Tunnel-Vision Innovation
Often a prescription drug designed for a specific ailment sometimes ends up being used for some other quite different ailment.
When a new venture does succeed, more often than not it is in a market other than the one it was originally intended to serve, with products or services not quite those with which it had set out, bought in large part by customers it did not even think of when it started, and used for a host of purposes besides the ones for which the products were first designed. If a new venture does not anticipate this, organizing itself to take advantage of the unexpected and unseen markets; if it is not totally market-focused, if not market-driven, then it will succeed only in creating an opportunity for a competitor.

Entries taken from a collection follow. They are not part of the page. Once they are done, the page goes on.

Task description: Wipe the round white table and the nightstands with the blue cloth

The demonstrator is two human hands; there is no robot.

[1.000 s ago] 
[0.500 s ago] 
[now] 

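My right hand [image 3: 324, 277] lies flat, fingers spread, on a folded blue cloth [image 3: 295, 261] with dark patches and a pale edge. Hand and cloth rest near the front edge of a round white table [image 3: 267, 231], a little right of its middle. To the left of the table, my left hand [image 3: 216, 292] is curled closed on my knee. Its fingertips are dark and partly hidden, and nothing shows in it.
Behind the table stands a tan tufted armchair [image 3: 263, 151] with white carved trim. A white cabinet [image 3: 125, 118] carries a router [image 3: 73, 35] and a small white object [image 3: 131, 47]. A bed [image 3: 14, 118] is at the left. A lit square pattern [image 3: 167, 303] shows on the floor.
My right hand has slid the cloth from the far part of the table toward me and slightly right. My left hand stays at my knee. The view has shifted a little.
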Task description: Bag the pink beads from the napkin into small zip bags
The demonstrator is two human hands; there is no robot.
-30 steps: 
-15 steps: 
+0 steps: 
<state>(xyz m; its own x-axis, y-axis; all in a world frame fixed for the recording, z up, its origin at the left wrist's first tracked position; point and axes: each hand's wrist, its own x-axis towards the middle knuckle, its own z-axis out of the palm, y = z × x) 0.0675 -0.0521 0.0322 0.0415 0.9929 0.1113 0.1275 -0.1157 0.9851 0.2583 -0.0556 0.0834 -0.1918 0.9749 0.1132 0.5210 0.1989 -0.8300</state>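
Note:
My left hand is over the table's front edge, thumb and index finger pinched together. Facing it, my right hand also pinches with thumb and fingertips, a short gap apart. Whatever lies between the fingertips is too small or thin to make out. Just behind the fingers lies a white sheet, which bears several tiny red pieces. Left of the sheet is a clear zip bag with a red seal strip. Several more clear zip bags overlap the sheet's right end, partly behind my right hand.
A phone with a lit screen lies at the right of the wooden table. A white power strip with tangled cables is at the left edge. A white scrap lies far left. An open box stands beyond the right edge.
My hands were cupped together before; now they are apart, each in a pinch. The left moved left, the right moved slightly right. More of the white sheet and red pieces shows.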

The new venture therefore needs to start out with the assumption that its product or service may find customers in markets no one thought of, for uses no one envisaged when the product or service was designed, and that it will be bought by customers out side its field of vision and even un-known to the new venture. If the new venture does not have such a market focus from the very beginning, all it is likely to create is the market for a competitor.
Social Innovation: The Research Lab
Management is increasingly becoming the agent of social innovation.

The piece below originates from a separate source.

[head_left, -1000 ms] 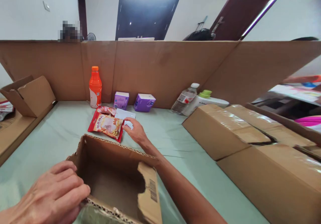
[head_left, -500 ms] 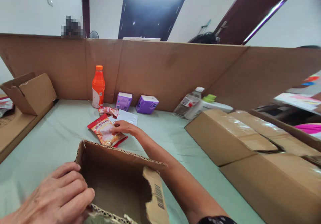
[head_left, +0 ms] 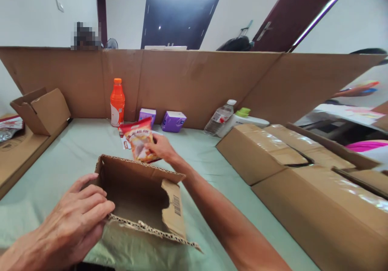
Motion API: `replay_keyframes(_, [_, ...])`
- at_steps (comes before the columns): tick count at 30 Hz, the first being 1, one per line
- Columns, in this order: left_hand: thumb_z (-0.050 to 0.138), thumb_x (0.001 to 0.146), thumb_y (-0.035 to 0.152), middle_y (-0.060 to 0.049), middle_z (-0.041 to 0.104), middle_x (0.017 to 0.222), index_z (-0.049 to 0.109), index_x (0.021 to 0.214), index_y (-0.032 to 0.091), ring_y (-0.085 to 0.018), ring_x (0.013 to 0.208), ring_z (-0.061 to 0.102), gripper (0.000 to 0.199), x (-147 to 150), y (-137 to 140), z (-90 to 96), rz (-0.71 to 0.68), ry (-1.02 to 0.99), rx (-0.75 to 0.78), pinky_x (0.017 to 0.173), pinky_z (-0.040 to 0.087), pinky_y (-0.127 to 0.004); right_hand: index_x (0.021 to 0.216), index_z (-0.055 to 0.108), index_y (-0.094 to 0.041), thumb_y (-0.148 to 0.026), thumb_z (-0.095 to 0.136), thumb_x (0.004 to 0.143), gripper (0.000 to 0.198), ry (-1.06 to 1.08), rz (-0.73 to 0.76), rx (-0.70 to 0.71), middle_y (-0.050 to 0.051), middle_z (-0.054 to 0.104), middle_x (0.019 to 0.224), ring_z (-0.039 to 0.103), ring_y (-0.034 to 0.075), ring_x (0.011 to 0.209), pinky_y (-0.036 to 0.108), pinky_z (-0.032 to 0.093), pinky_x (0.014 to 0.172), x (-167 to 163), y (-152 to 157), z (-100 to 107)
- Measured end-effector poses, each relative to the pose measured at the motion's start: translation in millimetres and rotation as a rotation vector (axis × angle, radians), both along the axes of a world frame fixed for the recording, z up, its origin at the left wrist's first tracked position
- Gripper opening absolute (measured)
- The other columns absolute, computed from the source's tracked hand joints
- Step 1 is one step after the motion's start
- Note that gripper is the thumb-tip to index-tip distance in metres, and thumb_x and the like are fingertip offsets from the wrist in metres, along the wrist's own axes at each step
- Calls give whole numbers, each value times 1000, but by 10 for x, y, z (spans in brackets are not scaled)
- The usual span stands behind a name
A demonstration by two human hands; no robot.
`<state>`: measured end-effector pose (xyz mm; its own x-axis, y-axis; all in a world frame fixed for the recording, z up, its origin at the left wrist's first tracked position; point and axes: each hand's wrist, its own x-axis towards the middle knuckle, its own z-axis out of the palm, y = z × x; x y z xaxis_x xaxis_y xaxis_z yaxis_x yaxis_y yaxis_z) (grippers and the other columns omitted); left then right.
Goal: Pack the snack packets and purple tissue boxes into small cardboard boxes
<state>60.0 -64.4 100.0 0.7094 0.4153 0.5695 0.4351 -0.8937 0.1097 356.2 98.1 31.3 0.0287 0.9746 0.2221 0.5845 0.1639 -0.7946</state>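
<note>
My right hand (head_left: 162, 146) pinches a red and white snack bag (head_left: 141, 143) by its right side and holds it tilted upright, just beyond the small cardboard box. That torn-edged cardboard box (head_left: 130, 207) stands in front of me with its top open and nothing visible inside. Closed over the box's left wall is my left hand (head_left: 86, 206); its thumb is hidden. Behind the bag, a white packet and a small reddish wrapper are mostly covered. Two purple tissue packs (head_left: 173, 122) and an orange drink bottle (head_left: 117, 103) stand farther back.
A cardboard wall (head_left: 197, 81) borders the back. Against it lean a clear water bottle (head_left: 221, 117) and a white bottle with a green cap (head_left: 244, 119). Taped cartons (head_left: 291, 194) line the right side; another open carton (head_left: 50, 111) is at left. People are partly visible beyond.
The snack bag, which lay flat under my right hand, is now gripped and raised off the cloth. My left hand stays on the box; the view has shifted slightly.
</note>
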Motion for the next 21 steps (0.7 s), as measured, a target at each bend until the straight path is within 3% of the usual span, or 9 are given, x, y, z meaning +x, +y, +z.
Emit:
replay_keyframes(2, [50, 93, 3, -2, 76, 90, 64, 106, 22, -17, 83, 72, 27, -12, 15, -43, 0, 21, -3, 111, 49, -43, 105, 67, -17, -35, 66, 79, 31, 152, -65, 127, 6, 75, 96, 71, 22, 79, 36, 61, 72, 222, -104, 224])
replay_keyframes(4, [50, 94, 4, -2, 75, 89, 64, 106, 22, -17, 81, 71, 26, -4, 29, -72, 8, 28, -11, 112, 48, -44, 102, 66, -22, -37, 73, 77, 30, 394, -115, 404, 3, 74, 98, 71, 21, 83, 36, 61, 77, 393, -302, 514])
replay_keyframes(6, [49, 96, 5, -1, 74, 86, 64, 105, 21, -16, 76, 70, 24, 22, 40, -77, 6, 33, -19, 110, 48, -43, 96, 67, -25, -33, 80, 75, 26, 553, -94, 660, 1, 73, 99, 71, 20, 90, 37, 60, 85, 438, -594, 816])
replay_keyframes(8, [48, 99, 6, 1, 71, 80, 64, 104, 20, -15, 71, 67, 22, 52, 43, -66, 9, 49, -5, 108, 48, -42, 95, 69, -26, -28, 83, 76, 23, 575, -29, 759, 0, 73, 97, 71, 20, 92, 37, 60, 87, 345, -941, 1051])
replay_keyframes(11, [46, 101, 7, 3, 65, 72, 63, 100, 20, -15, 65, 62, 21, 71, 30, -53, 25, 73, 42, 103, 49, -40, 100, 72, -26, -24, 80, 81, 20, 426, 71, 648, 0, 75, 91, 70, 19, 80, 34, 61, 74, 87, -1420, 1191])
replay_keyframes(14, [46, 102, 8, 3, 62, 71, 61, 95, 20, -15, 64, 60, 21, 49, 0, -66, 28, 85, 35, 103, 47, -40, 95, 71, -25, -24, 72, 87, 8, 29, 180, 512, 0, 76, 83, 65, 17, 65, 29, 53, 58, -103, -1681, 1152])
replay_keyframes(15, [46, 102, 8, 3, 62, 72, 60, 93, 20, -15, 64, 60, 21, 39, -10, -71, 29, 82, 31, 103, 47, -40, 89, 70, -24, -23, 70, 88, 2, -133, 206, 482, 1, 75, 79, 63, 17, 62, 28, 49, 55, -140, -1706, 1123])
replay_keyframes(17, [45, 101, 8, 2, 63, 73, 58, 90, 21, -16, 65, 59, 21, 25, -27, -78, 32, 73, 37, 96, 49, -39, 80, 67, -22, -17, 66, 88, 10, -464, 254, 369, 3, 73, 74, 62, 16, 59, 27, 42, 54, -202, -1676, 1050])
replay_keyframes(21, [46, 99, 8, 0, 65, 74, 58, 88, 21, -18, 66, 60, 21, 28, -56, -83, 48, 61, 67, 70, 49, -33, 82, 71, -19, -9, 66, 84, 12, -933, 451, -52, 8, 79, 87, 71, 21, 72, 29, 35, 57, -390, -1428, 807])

The research lab dates back to 1905. It was conceived and built for the General Electric Company in Schenectady, New York, by one of the earliest “research managers,” the German-American physicist Charles Proteus Steinmetz. Steinmetz had two clear objectives from the start: to organize science and scientific work for purposeful technological invention and to build continuous self-renewal through innovation into that new social phenomenon – the big corporation.

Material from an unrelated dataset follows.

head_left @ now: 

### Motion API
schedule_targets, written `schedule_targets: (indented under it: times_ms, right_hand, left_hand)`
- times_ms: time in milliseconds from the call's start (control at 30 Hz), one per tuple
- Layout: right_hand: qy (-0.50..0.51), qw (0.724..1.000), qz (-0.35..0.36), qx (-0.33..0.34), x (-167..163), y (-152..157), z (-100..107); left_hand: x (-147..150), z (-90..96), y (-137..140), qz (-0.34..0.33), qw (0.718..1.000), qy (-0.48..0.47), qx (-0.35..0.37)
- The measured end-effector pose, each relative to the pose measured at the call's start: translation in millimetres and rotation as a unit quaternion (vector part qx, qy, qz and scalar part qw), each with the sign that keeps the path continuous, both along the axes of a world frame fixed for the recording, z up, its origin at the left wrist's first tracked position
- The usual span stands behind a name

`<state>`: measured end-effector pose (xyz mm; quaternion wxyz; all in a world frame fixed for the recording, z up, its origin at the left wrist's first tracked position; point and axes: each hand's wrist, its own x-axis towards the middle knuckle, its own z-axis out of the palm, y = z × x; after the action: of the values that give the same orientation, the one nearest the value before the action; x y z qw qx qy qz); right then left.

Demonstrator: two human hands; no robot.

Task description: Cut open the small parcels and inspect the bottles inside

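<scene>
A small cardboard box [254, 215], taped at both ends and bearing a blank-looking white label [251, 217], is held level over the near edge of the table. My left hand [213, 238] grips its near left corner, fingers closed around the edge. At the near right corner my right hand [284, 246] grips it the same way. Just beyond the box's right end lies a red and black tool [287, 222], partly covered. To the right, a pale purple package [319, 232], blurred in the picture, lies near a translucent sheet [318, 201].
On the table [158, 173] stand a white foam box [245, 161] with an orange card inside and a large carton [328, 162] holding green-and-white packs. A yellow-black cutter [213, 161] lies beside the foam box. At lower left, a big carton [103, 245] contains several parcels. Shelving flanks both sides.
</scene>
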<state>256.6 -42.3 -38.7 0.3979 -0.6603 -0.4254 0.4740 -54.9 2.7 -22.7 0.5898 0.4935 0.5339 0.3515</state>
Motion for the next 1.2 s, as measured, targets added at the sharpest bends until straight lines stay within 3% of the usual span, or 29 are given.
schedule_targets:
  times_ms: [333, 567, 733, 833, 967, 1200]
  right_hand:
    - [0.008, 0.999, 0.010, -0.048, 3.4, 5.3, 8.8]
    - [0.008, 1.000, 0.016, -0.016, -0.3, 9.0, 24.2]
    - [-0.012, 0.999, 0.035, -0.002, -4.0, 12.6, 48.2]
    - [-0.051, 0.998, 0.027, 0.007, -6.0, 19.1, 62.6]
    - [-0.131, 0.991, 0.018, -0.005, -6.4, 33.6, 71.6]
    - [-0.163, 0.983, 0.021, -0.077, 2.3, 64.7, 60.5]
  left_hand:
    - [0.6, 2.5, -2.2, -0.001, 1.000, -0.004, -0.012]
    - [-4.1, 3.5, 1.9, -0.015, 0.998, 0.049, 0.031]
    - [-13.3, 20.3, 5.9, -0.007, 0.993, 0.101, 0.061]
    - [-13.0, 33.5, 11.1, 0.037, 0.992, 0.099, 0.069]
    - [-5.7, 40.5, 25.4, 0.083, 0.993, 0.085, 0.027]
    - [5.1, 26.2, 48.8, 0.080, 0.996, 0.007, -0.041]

Steinmetz’s lab radically redefined the relationship between science and technology in research. In setting the goals of his project, Steinmetz identified the new theoretical science needed to appropriate “pure” research to obtain the needed new knowledge. Steinmetz himself was originally a theoretical physicist. But every one of his “contributions” was the result of research he had planned and specified as part of a project to design and to develop a new product line, for example, fractional horsepower motors. Technology, traditional wisdom held and still widely holds, is “applied science.” In Steinmetz’s lab, science – including the purest of “pure research” – is technology-driven, that is, a means to a technological end.